▸ What this task involves
Please reproduce the full set of data below exactly.

%%

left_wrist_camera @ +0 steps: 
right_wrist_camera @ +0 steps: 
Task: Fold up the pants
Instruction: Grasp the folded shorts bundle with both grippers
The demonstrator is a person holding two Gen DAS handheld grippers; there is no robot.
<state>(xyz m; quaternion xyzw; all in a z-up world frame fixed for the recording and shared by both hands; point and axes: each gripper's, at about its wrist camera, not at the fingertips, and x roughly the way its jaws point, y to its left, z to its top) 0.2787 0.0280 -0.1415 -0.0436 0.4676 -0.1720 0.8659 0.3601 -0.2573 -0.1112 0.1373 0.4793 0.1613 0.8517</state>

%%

▸ Solution for this task
left_wrist_camera @ +0 steps: 
right_wrist_camera @ +0 steps: 
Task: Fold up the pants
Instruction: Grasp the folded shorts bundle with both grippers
The demonstrator is a person holding two Gen DAS handheld grippers; there is no robot.
<state>(xyz m; quaternion xyzw; all in a z-up world frame fixed for the recording and shared by both hands; point and axes: each gripper's, at about its wrist camera, not at the fingertips, and x roughly the way its jaws point, y to its left, z to its top) 0.2787 0.0280 -0.1415 -0.0436 0.4676 -0.1720 0.8659 0.3601 -0.2573 -0.1112 0.1373 0.4793 0.1613 0.8517</state>

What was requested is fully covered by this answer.